See:  https://www.myanmore.com/2021/04/chef-orngs-fresh-beginning-with-streetfood/ .

Restaurants said they don’t pay electricity and taxes at the moment as requested by the elected National Unity Government of Myanmar (NUG) and donate the money they save to charity.

Also, individual staff from tourism companies and especially tour guides are actively supporting the movement for the return of the elected government and democracy. They donate food, work as activists and translate documents to inform overseas media about the miscarriage of justice and military corruption.

The military junta appointed a former general as Minister of Hotels & Tourism almost 100 days ago, but looking at the disastrous results of the military coup, it’s clear that the industry has no confidence in the military’s appointee.

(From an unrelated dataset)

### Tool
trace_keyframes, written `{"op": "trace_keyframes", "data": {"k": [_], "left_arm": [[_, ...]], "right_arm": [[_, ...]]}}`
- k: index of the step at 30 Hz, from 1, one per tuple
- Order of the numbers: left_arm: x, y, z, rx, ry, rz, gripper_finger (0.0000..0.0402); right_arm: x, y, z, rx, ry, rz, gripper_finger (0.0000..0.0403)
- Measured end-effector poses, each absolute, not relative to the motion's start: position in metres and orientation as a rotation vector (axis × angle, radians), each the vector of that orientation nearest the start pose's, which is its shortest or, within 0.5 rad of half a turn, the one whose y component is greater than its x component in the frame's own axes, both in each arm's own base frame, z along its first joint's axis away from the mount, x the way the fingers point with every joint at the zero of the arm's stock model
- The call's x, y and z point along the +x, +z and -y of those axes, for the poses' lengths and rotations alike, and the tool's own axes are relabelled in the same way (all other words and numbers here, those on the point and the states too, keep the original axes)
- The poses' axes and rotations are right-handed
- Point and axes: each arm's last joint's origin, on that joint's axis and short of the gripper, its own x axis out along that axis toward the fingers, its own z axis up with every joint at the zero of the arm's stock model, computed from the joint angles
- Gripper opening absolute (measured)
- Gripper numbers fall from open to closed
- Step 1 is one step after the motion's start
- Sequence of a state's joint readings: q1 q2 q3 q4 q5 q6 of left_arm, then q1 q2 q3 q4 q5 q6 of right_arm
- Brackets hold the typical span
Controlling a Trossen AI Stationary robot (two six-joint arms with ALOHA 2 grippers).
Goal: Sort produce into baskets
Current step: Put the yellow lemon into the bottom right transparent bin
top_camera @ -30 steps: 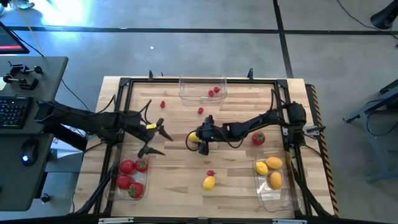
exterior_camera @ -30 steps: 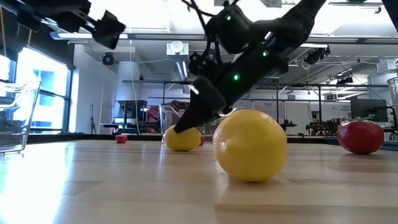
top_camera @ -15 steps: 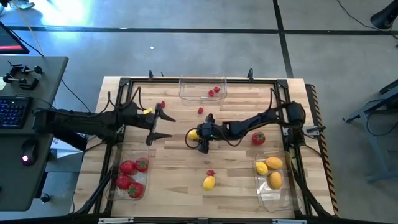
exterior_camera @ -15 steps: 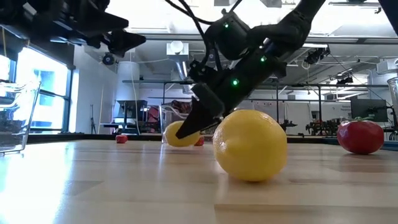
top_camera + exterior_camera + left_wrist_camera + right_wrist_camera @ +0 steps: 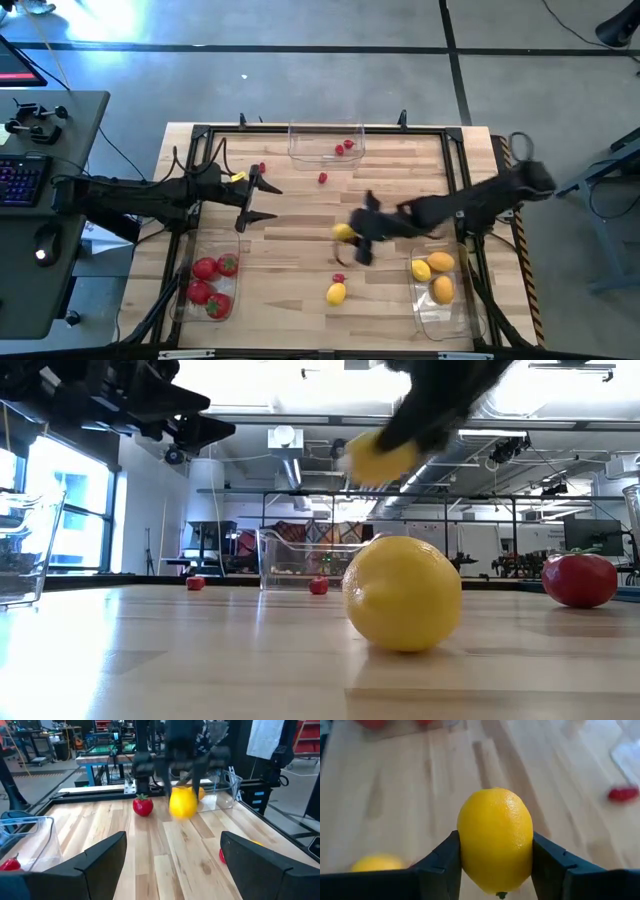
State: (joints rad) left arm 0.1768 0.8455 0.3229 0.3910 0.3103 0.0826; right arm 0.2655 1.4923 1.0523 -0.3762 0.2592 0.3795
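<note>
- So the right claw [image 5: 352, 240] now has a yellow lemon [image 5: 495, 840] pinched between its fingers – a second ago that lemon sat on the counter [image 5: 300, 215] farther toward the left arm, with the claw coming down around it.
- It's lifted clear now; the low view shows it up in the air above the counter, and the right arm has swung over near the right-side basket [image 5: 442, 285], which has two lemons in it.
- Left claw [image 5: 262, 200] is wide open, holding nothing – it moved up toward the far side since the first frame.
- Another lemon [image 5: 336, 293] is loose on the counter, near the front.
- No readable writing anywhere.
</note>
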Motion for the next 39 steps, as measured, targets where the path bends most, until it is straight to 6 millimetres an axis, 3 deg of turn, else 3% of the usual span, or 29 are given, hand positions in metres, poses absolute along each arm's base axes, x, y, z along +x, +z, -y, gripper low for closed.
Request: {"op": "trace_keyframes", "data": {"k": [4, 8, 13, 19, 26, 39], "left_arm": [[0.18, 0.218, -0.023, 0.049, -0.139, -0.126, 0.0307], [0.18, 0.218, -0.023, 0.049, -0.139, -0.127, 0.0307], [0.18, 0.218, -0.023, 0.05, -0.131, -0.128, 0.0307], [0.18, 0.218, -0.023, 0.05, -0.13, -0.128, 0.0307], [0.18, 0.217, -0.023, 0.048, -0.129, -0.136, 0.0307], [0.18, 0.216, -0.023, 0.046, -0.128, -0.143, 0.0307]], "right_arm": [[0.255, 0.273, -0.1, 0.236, -0.174, -0.809, 0.0162], [0.213, 0.287, -0.122, 0.326, -0.168, -0.849, 0.0163], [0.17, 0.29, -0.143, 0.475, -0.171, -0.963, 0.0163], [0.131, 0.284, -0.157, 0.652, -0.334, -1.077, 0.0164], [0.11, 0.256, -0.159, 0.74, -0.504, -1.192, 0.0165], [0.11, 0.19, -0.164, 0.922, -0.433, -1.257, 0.0166]]}}
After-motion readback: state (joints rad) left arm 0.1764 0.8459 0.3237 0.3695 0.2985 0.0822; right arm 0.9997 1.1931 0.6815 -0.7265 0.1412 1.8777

But the military wants it to look like “business as usual.” However, the situation on the ground witnessed by residents suggests the 1 February coup will ultimately destroy the economy and the aspirations of citizens leading to national chaos.

In response, the ASEAN Summit at the weekend issued the Chairman’s Statement containing a five-point consensus: (1) the immediate cessation of violence and the exercise of restraints by all sides; (2) constructive dialogue among all parties concerned; (3) a special envoy of the ASEAN Chair to facilitate mediation process (4) humanitarian assistance through AHA Centre; and (5) the special envoy and delegation’s visit to Myanmar to meet with all parties concerned.

Now the people of Myanmar will have to wait and see if ASEAN can broker an end to the violence and bring the country back from the brink of civil war.